# To do:
When you reach the line that contains "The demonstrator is", please begin copying, and carry on exactly to the last line of the material, leaving out every picture.

# Available data:
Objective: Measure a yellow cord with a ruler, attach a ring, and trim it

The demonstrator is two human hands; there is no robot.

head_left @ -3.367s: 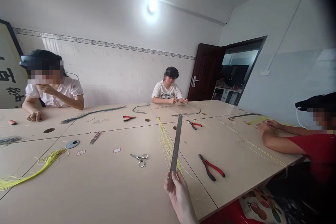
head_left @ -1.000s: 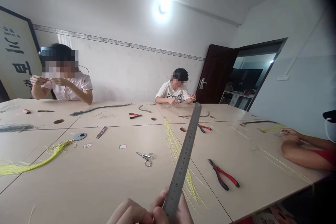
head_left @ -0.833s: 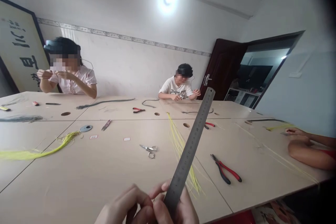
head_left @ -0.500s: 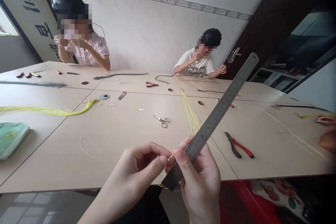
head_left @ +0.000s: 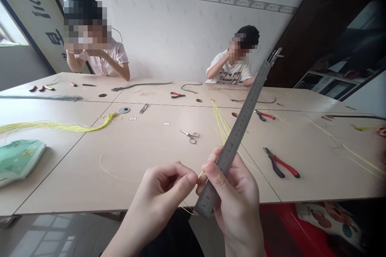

# Output:
The demonstrator is two human hands; there is no robot.

head_left @ -3.367s: 
head_left @ -1.000s: 
head_left @ -0.833s: 
head_left @ -0.500s: 
head_left @ +0.000s: 

The answer to this exercise has been written out completely.